Ottawa-based trade lawyer Gordon LaFortune acted for several Chinese companies that came under scrutiny by the Canada Border Services Agency.
He said his clients were able to show that their costs weren’t distorted as the Canadian industry players claimed, meaning there was no “particular market situation” that justified the imposition of duties on their products.
“The CBSA is not a shrinking violet.

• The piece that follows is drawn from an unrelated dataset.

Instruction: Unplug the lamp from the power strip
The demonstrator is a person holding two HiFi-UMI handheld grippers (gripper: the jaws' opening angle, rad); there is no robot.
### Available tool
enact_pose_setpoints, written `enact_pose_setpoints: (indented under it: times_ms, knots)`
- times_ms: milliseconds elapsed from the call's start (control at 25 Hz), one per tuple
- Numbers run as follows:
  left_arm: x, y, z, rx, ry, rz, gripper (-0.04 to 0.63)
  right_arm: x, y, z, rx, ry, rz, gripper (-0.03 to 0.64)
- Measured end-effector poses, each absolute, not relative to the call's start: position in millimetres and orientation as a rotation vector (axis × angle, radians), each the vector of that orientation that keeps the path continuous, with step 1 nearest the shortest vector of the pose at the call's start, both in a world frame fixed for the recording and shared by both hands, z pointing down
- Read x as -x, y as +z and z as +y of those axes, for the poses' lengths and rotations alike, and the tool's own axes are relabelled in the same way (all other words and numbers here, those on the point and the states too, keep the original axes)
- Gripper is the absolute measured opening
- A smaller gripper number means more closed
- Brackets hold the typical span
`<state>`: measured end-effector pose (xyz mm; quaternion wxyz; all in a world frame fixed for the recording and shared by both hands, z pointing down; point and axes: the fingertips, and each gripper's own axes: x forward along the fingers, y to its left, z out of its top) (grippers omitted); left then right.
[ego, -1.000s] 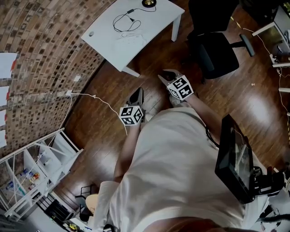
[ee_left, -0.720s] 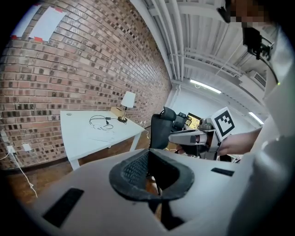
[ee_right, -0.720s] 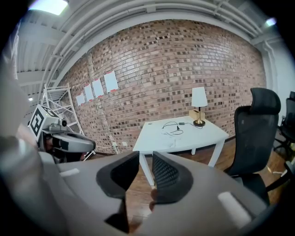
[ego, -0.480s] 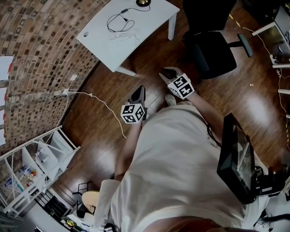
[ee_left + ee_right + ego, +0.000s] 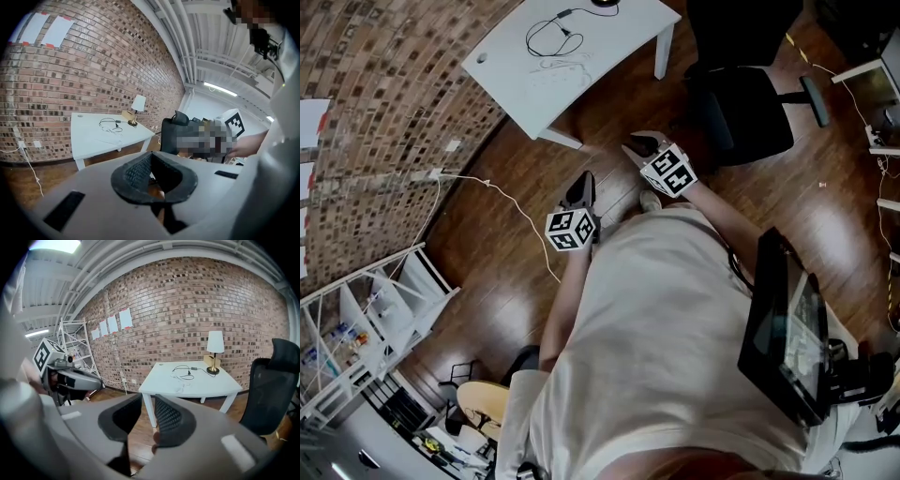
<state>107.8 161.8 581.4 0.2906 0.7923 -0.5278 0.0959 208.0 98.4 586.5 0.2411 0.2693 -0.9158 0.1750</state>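
Observation:
The lamp [image 5: 214, 351] has a white shade and a brass base, and stands at the far corner of a white table [image 5: 206, 386]. In the head view only the lamp's base [image 5: 605, 4] shows, at the top edge. From it a black cord [image 5: 546, 34] loops across the table [image 5: 609, 56], with a thin white cord [image 5: 562, 67] beside it. I cannot make out a power strip. My left gripper [image 5: 584, 180] is shut and empty, over the wooden floor short of the table. My right gripper [image 5: 637, 142] is partly open with nothing between its pads, nearer the table leg.
A black office chair [image 5: 741, 103] stands right of the table. A white cable [image 5: 502, 202] runs from a wall outlet [image 5: 441, 173] across the floor. A white shelf unit [image 5: 356, 319] stands by the brick wall at the left. A dark screen [image 5: 783, 323] hangs at my right side.
Both grippers have edged forward toward the table together. Their jaws look the same as before.

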Motion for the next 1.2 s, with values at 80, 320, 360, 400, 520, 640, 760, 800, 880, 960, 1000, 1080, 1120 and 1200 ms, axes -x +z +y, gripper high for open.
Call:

If there was a shred of evidence that showed dumping, if there was a shred of evidence they could have relied on to find a particular market situation, (they) would have done it, but they didn’t,” LaFortune said.
The association and its members said in the complaint to the border agency in 2020 that there had been “injurious dumping and subsidizing” of products by Chinese producers.
The Canadian companies tried to convince the agency that the market in China was distorted by illegally harvested wood and heavy government control and subsidization, hoping duties would be slapped on imported products as a result.
The agency identified hundreds of China-based firms in the market, but few responded to its requests for information during the probe.
Ultimately, the agency did not find the existence of a “particular market situation” in the decorative plywood space involving a number of Chinese firms, though it did find some were indeed dumping product and receiving subsidies.
At the same time, the Canadian International Trade Tribunal began an inquiry stemming from the domestic producers’ complaint to the CBSA.
In February 2021, the tribunal determined that dumping and subsidizing decorative plywood products had “not caused injury and are not threatening to cause injury to the domestic industry.”
The findings of both the CBSA and the tribunal, and more recently the Federal Court of Appeal, have “dumbfounded” those working in Canada’s decorative plywood industry, said Jeff Bromley, chair of the United Steelworkers’ Wood Council.
The union has a few hundred members working in the decorative plywood industry in Ontario, Bromley said, and the United States imposed anti-dumping and countervailing duties on Chinese-made products several years ago.
“The fact that the Americans were successful in establishing countervailing duties on the same product and we were not, we’re a little flabbergasted to be quite honest,” Bromley said.
In 2017, the U.S. International Trade Commission found the Chinese imports were harming American producers and it imposed anti-dumping and anti-subsidy duties of more than 180 per cent based on industry complaints similar to those of Canadian firms today.
Canadian labour standards and wages are much higher compared to China, Bromley said, and cheaply produced decorative plywood products imported into Canada are “harming Canadian jobs.”
“We can’t compete with what they’re doing, how they’re producing the products,” he said.
For the union and its members, Bromley said the issue comes down to protecting well-paying Canadian jobs that produce products according to high standards of sustainability.
LaFortune, meanwhile, said he understands why domestic producers claim to be “hard done by,” but imposing duties on products imported from China wouldn’t only affect the foreign companies that make them.
“What about the rest of the Canadian industry? What about the construction workers who are installing hardwood and plywood? What about the companies that are buying it? Distribute it? The manufacturers who use it in furniture? Are we gonna impose additional costs on them?,” LaFortune said. “Because that’s what will happen.”